Dieser Politische Skandal geht noch weiter und der Eigentümer erhält mit Genehmigung des Bezirksamtes, trotz Zweckentfremdung, auch noch Genehmigungen für Filmaufnahmen in der Habersaathstraße. Uns wurde zugespielt dass die Produktionsfirma hierfür bis zu 10.000 € dem Eigentümer des Hauses für jeden Drehtag zahlt? Wie geht es damit den dort Lebenden. Schließlich haben einige sogar Mietverträge.

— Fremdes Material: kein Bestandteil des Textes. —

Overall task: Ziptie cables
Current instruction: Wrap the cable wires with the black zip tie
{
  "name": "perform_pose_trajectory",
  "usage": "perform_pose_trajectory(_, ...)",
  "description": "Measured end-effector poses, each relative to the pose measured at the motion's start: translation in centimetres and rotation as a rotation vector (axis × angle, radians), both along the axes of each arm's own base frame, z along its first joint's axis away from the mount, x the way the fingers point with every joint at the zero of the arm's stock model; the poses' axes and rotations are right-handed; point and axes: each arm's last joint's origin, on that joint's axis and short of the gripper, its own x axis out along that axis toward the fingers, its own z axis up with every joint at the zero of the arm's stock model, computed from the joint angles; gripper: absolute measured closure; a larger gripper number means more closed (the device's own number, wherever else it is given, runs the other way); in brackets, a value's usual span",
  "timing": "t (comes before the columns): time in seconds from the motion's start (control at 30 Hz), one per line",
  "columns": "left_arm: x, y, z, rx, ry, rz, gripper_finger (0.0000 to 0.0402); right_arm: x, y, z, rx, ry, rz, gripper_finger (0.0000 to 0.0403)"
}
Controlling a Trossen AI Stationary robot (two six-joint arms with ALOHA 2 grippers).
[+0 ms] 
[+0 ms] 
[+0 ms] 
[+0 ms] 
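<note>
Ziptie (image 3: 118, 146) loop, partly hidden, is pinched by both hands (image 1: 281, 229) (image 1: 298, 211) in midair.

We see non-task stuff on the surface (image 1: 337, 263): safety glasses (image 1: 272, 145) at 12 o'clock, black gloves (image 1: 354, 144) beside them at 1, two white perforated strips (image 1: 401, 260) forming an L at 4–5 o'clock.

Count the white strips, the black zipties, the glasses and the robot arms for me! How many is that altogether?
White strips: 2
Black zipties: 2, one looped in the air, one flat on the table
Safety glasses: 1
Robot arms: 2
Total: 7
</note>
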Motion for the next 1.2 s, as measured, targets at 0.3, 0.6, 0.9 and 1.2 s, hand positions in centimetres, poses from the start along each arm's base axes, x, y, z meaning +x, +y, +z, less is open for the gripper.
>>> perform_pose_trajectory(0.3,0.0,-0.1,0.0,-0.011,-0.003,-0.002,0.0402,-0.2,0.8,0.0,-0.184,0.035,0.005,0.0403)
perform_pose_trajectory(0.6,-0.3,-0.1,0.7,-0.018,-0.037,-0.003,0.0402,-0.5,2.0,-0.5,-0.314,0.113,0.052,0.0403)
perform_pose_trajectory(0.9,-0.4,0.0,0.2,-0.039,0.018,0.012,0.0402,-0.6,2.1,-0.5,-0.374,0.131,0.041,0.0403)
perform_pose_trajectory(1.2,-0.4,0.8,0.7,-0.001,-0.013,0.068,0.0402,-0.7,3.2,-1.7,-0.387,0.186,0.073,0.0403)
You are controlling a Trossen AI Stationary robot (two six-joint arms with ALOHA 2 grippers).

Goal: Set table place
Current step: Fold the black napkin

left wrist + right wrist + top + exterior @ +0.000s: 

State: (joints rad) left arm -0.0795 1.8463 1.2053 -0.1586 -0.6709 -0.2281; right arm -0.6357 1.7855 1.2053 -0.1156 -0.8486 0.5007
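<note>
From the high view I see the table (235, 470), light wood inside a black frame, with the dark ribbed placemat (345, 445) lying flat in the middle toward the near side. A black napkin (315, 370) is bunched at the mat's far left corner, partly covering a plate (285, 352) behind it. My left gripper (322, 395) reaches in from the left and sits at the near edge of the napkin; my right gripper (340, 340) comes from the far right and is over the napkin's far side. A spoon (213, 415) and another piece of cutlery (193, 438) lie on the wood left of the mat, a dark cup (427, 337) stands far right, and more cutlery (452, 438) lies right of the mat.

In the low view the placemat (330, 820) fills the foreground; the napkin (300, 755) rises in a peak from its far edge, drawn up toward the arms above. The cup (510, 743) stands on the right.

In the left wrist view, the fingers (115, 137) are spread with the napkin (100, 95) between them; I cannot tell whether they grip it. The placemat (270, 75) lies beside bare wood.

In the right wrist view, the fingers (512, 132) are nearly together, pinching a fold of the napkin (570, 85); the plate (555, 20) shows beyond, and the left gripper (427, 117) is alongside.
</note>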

Und die anderen, die gerade erst ein Zuhause gefunden haben – endlich – nach so viel Zeit auf der Straße?
Zu Abrissen von Energetisch modernisierte Neubauten in Berlin können wir nur sagen, dass es Ressourcenverschwendend & klimafeindlich ist!
Warum genehmigt das Bezirksamt Mitte den systematischen Abriss von günstigem & gutem Wohnraum trotz Wohnraummangel?
Könnte der vorhandene Wohnraum, der kürzlich erst gedämmt, mit neuen Fenstern & Fotovoltaikanlage versehen wurde, so nicht viel schneller seinem Zweck wieder zugeführt werden?
Warum zieht das Zweckentfremdungsverbotsgesetz bei über 10 Jahre Leerstand nicht, obwohl nur drei Monate erlaubt sind?
Wofür ist dieses Gesetz dann überhaupt mal geschaffen worden?
Zweckentfremdung ist mit bis zu 500.000 EUR pro Wohnung strafbewehrt.
Bei falsch Parker können die Ordnungsbehörden doch auch schnell reagieren & es dauert keine 10 Jahre um die Strafen einzufordern!
Wird da etwa mit zweierlei Maß gemessen?
Das sollte eigentlich das Fass zum Überlaufen bringen!
Haben wir etwa doch keinen Wohnraummangel, um so ein verschwenderisches Verhalten an den Tag legen zu können?
Kann es sein, dass es nicht um Mieter*innen & ihr Zuhause geht?
Warum geht es nicht um das Recht auf Wohnen, welches im Artikel 28 der Berliner Verfassung steht, sondern um das Recht auf Profite welches nirgends gesetzlich verankert ist?
Das sollten die Ermittlungsbehörden & Gerichte genauer unter die Lupe nehmen.
Könnte es sein, dass dieses Verhalten sogar unter Wirtschaftskriminalität einzustufen ist?
Auf jeden Fall stinkt da etwas mächtig gen Himmel!